Please repeat the listing exactly, starting at its first line and stopping after the line that contains "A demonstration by".
+++++
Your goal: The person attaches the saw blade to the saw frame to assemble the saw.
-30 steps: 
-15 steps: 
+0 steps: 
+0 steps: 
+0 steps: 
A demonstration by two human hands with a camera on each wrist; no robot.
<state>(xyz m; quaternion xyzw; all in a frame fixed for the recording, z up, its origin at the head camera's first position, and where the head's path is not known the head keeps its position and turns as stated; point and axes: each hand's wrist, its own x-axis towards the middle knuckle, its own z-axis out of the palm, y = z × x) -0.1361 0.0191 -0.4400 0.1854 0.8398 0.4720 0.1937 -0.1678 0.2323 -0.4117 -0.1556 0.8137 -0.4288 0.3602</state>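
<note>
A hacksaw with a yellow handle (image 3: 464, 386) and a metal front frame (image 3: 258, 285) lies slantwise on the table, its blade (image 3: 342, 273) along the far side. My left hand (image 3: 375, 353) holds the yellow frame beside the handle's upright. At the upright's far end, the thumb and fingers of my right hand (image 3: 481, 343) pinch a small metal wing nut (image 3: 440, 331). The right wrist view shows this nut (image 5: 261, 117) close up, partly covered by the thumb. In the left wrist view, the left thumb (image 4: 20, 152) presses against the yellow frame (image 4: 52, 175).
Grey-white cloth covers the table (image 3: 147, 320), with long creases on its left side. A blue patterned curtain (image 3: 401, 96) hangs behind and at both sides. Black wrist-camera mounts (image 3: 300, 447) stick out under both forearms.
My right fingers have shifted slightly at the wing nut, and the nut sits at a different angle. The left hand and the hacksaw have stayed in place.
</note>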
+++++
> [Completed task]:
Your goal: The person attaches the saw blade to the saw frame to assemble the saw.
-30 steps: 
-15 steps: 
+0 steps: 
+0 steps: 
+0 steps: 
A demonstration by two human hands with a camera on each wrist; no robot.

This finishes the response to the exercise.